An indispensable tool
Most engineers turn to the Web to get information on products and standards. They say that data sheets, application notes, and pricing are must-haves for the websites they frequent. And they appreciate the fact that the Internet is open 24 hours a day, especially when schedules are tight and they are thinking about projects around the clock. Of course, that's both good and bad for busy engineers trying to balance home and work time.
More engineers also are now using the Web to procure free samples or order parts. "The purchasing decision component of the Web is becoming more important," says Christer Ljundgahl, director of Web Marketing for National Instruments of Austin, TX.
The Internet also is becoming more businesslike in many ways. Engineers find they can get credible information and good, useable tools. Downloadable programs and online tools (see our article on power supply design tools in this issue on page 66) prove helpful and can save time. And many engineers say that they don't mind giving up a bit of their anonymity when websites require users to register in order to get additional information or services.
However, those on the receiving side of these registrations say that the willingness to register is not unanimous. "We get a lot of Mickey Mouse registrations and a lot of abandons," Ljundgahl says.
Though the Web has become the standard tool for information gathering, there are other areas where it hasn't evolved as expected. During the dot-com boom, many promoters predicted that engineers in various sites would be collaborating on designs in addition to sharing the same files over the Internet.
But many engineers Design News spoke with for this article say that collaboration hasn't really materialized even though they think it would be cool. "I have not used collaborative tools other than just sending files back and forth across the Pacific. It would be great to have something that pointed me to the changes they made rather than me scanning a 10-Mbyte ACAD layout of a production line to find the new changes," says Jim Biller, Equipment Engineer, MT Picture Display, a Troy, Ohio-company owned by Matsushita Toshiba Picture Display.
While they're generally happy with their online experiences, engineers find no shortage of things that aggravate them.
One of their most common gripes concerns the companies that treat their website as the ultimate communication port that replaces human contact entirely. "Technical support links need to be on the home page, and they need to be obvious and intuitive," says John Suchya, 8-bit MCU application manager at Freescale and an avid Web user. "Too often they're hidden, so then I'll just go somewhere else."

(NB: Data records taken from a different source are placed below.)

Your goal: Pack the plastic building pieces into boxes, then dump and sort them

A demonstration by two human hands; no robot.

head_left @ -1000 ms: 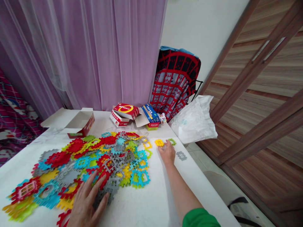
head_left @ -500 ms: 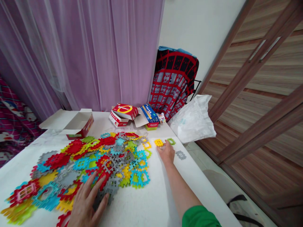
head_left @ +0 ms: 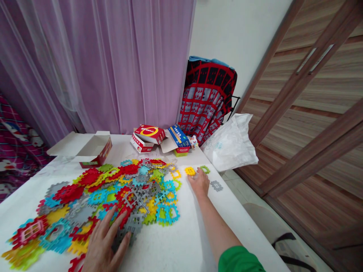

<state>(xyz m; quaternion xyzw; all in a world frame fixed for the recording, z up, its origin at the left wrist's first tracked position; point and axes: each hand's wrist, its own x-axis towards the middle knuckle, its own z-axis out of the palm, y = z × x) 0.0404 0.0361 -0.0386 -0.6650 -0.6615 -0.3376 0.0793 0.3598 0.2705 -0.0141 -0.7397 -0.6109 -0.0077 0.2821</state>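
Note:
My left hand point(head_left: 103, 240) lies with fingers spread over the near edge of a heap of toothed plastic building tiles point(head_left: 112, 196) in red, blue, yellow, green and grey. Grey tiles point(head_left: 134, 223) sit just beside its fingertips. Further off on the right, my right hand point(head_left: 200, 184) is closed, its fingers bent down at the table right against a yellow tile point(head_left: 190, 171). Something greyish shows between thumb and fingers, mostly hidden. A green tile point(head_left: 205, 169) lies just beyond this hand, and a grey windowed tile point(head_left: 217, 186) lies to its right.
At the back of the white table point(head_left: 181, 245) stand an open carton point(head_left: 98, 151), red-and-white boxes point(head_left: 150, 134) and a blue box point(head_left: 179, 135). A white plastic bag point(head_left: 231, 143) rests at the right edge. Behind are a purple curtain point(head_left: 127, 68) and a wooden wardrobe point(head_left: 309, 94).
The view has shifted very slightly. Both hands and the tiles stay in practically the same places.

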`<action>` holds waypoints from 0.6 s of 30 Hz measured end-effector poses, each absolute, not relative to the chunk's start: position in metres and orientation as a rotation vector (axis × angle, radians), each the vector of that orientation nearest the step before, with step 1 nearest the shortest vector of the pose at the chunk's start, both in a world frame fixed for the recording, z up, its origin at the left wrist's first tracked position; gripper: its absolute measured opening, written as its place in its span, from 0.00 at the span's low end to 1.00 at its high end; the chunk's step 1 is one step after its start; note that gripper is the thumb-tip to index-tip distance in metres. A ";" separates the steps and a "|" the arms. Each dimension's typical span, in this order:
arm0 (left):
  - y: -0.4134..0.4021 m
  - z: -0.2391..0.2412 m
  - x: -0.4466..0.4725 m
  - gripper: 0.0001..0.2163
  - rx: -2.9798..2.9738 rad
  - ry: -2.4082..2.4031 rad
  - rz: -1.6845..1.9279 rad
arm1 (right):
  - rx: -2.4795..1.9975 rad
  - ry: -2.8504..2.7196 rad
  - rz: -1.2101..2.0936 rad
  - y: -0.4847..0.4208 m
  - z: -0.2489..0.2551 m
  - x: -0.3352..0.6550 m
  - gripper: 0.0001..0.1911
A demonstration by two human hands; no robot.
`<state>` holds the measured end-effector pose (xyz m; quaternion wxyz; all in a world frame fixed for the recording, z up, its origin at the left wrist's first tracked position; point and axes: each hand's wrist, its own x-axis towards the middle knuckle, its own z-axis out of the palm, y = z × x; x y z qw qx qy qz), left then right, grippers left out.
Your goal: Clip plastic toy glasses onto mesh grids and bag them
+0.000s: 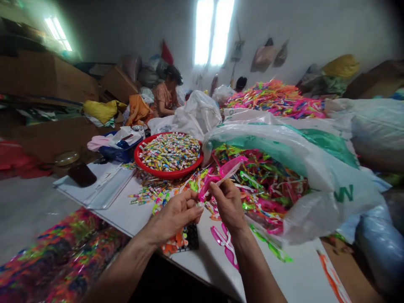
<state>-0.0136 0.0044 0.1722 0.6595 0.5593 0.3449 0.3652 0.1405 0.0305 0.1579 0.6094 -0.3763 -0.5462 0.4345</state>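
Observation:
Pink plastic toy glasses (232, 165) are up above the table, lenses tilted to the upper right. My right hand (229, 204) is closed on them, thumb and fingers pinching the frame. Closed fingers of my left hand (178, 213) meet the lower left end of the same frame; whether a small piece also sits between them is hidden. Under my right wrist lies another pair of pink and white glasses (222, 243). Green glasses (271, 244) rest to its right. Below my left hand are orange pieces (176, 242) on a black tray (192, 237).
A red basin (136, 158) holds many small colourful tubes, with more spilled beside it. To the right, a large white plastic bag (318, 185) gapes over coloured glasses. A clipboard (110, 185) and dark phone (82, 174) lie left. A person (164, 94) sits across.

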 end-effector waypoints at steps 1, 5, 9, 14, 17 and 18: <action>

Engineers who want to find out whether a company actually exists in the real world sometimes find it's virtually impossible to track them down. "Sometimes it's difficult to even find a street address on the website. Maybe I'm planning a trip and may want to visit them, or I want to know their time zone so I can call," says David Brearley, strategic development manager at Molex Inc.
Since most engineers are looking for products that help them solve problems, they want a complete set of all information about those products in order to determine whether or not the product meets their needs. "The worst thing is when a company doesn't put complete documentation on the site. You find the part, but the mechanical information or materials properties or whatever is not presented in a way a normal, educated person can understand," says Merriman.

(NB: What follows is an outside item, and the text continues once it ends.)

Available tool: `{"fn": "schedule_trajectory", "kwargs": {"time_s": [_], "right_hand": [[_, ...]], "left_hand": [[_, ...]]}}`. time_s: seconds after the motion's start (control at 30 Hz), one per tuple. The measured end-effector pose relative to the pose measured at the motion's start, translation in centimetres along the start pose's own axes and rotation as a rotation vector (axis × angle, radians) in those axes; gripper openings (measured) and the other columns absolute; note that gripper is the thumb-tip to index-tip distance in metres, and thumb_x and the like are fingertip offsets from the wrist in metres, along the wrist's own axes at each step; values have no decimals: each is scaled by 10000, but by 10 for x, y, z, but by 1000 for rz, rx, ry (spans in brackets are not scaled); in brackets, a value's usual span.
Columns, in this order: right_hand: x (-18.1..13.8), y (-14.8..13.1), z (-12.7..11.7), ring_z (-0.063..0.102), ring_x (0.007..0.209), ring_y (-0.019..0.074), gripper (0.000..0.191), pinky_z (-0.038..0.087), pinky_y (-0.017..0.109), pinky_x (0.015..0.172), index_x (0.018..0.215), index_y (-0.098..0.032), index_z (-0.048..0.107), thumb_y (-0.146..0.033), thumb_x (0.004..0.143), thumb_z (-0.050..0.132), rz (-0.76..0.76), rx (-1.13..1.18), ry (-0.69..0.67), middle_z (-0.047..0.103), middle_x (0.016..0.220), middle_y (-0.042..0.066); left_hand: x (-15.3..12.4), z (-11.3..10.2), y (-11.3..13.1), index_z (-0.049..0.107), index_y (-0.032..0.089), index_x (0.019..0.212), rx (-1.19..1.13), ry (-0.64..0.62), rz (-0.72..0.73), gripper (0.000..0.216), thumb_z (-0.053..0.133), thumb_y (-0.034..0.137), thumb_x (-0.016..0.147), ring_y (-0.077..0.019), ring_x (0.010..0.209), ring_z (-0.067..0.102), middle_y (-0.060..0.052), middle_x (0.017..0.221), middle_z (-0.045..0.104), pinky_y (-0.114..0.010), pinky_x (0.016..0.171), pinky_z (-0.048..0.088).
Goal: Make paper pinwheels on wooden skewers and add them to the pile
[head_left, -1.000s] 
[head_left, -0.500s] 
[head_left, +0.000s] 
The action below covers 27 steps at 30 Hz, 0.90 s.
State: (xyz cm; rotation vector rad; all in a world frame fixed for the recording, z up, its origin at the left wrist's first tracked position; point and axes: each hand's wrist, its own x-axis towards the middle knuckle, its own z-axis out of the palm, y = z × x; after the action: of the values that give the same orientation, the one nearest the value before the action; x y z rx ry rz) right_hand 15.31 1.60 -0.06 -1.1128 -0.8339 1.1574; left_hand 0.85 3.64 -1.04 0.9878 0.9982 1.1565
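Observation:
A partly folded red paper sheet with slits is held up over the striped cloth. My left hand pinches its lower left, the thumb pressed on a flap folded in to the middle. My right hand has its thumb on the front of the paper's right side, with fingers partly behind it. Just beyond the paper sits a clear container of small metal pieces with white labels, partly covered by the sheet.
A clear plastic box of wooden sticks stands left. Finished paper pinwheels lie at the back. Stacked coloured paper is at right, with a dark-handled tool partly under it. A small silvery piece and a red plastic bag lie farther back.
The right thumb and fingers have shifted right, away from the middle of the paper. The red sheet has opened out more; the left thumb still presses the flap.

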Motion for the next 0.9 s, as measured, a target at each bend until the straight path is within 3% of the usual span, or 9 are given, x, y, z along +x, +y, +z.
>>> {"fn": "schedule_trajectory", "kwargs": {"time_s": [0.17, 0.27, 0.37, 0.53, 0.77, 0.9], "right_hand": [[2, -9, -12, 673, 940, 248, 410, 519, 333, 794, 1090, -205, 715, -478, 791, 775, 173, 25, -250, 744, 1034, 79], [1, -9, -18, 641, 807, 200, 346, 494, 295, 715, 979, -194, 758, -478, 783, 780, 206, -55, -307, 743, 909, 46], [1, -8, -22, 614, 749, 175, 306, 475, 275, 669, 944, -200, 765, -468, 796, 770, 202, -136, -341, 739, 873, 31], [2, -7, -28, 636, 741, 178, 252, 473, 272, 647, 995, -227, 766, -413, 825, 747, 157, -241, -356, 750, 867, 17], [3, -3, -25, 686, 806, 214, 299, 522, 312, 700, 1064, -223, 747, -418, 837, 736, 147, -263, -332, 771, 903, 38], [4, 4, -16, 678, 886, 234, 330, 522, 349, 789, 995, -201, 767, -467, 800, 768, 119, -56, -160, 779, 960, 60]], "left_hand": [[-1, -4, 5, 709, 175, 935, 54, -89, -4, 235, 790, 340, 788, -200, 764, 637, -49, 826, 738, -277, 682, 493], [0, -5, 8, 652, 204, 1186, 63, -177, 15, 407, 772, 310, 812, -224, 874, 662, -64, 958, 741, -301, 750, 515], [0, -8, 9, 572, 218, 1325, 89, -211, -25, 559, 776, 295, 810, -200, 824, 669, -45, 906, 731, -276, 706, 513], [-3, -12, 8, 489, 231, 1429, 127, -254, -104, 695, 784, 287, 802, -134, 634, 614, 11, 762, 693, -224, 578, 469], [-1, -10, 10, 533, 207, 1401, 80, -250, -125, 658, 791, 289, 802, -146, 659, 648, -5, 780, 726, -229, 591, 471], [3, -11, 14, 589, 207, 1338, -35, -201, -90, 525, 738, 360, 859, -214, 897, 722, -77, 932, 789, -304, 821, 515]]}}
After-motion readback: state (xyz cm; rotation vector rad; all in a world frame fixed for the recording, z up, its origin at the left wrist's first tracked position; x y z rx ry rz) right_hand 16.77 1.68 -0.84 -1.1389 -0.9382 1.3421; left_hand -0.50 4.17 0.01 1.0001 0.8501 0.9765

Even when a website makes product data readily available, there are times when engineers want to talk to somebody. "Some of the semiconductor companies are great, you can get all kinds of information without signing secrecy agreements. But once when I was looking for a particular type of chip, one company wouldn't give me direct access to someone internally, steering me instead to a rep. I got frustrated, started searching elsewhere, and found a startup company who was happy to work with me," Brearley says.
Idea Incubator: The Web is an indispensable tool for engineers, particularly during the plan and design stages of product development when they are looking for ideas and products that meet their specs.

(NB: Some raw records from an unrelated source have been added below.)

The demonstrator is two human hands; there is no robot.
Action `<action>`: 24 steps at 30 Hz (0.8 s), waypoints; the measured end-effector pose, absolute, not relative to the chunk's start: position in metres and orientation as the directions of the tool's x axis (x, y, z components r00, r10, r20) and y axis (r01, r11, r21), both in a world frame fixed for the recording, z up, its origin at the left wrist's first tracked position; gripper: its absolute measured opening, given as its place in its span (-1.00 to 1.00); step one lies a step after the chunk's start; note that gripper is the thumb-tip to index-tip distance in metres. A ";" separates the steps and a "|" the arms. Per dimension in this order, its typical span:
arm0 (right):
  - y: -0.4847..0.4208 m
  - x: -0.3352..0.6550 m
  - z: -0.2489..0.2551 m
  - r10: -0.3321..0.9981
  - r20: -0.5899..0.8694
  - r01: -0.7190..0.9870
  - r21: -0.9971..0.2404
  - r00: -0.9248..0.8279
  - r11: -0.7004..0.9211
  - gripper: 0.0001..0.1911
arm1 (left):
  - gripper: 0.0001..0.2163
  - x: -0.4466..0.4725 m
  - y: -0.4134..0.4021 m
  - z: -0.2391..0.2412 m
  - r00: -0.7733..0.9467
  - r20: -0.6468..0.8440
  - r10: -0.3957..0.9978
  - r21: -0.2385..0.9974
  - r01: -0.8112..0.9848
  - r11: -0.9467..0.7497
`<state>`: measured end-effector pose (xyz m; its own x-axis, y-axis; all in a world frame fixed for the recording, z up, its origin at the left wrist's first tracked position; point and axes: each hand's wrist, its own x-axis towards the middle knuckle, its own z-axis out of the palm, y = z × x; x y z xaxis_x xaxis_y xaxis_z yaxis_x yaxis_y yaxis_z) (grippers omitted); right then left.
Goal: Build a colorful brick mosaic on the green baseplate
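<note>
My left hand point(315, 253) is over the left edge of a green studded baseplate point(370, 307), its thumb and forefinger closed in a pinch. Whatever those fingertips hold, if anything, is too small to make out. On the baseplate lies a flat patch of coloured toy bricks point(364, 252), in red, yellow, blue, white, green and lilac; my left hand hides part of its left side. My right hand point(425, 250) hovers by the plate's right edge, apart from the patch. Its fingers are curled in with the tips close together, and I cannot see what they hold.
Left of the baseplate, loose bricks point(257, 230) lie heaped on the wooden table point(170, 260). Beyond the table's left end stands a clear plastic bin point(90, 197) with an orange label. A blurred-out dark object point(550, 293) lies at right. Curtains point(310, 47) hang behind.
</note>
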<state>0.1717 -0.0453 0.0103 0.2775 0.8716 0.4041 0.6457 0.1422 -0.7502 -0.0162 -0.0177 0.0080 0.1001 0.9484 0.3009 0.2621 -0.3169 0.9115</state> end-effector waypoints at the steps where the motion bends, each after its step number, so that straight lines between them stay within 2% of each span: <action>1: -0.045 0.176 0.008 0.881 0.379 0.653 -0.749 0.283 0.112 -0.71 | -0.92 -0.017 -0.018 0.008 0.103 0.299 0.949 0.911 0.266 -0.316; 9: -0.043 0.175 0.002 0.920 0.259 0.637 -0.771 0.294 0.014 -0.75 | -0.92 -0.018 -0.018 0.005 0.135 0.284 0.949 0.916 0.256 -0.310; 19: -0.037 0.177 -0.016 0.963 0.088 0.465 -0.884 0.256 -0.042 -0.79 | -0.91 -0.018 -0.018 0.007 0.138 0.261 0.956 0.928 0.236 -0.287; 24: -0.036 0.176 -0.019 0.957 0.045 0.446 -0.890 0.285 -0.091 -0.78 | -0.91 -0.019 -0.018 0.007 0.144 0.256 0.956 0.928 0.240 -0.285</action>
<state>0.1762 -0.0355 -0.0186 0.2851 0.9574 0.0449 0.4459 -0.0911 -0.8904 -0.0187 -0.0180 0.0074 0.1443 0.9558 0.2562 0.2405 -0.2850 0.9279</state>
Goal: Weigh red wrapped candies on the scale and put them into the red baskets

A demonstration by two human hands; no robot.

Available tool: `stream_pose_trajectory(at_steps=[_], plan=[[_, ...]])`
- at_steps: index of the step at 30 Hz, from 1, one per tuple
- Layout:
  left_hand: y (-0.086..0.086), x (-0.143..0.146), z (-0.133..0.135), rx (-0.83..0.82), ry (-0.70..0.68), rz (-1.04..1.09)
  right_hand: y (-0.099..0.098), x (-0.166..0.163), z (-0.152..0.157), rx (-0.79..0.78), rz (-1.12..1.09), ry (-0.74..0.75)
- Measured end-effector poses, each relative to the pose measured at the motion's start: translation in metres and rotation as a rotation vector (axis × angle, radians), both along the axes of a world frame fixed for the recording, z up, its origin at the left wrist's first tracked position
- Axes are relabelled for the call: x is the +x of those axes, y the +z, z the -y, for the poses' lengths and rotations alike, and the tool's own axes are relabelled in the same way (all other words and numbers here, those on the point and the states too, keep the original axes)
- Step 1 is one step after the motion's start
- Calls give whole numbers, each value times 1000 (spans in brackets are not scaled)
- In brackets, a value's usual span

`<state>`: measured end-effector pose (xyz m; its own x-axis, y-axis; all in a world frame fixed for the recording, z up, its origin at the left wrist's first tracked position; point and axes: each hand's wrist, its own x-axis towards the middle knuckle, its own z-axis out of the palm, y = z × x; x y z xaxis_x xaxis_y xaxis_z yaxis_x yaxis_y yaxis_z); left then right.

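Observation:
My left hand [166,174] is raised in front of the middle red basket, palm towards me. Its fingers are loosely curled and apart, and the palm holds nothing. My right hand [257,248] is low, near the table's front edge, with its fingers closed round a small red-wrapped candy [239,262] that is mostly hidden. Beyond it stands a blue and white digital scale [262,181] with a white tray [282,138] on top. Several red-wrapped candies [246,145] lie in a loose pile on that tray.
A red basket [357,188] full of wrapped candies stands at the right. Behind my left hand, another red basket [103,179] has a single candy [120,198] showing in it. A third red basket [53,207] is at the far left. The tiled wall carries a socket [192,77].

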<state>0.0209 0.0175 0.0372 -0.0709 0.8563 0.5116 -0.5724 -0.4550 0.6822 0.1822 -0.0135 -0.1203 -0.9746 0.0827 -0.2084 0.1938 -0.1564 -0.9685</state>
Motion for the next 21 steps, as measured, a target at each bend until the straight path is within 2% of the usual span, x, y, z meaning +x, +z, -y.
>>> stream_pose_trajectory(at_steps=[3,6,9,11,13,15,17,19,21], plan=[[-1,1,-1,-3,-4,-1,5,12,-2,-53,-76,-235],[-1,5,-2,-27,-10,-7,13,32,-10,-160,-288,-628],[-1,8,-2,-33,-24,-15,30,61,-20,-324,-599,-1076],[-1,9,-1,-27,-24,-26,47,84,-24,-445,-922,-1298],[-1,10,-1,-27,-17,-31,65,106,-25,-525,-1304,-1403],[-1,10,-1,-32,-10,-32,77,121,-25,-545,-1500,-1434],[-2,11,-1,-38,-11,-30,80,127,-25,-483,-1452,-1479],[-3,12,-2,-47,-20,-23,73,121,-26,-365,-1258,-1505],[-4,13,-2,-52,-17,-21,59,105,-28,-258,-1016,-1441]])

He feels the first company was screening contacts to avoid dealing with low-volume clients. "I quickly concluded that the way you're treated on a website is a pretty good indication of the way you'll be treated in all your dealings with a company," Brearley adds.
Electronics distributors learned long ago that engineers are more apt to build orders online, then pick up the phone to place the order. Only between 10 and 40 percent of orders are actually placed online. "A lot of customers like the personal contact on the phone," says Rob Birse, director of marketing communications at Allied Electronics Inc.
Engineers quickly become frustrated when there's no easy way to find what they need.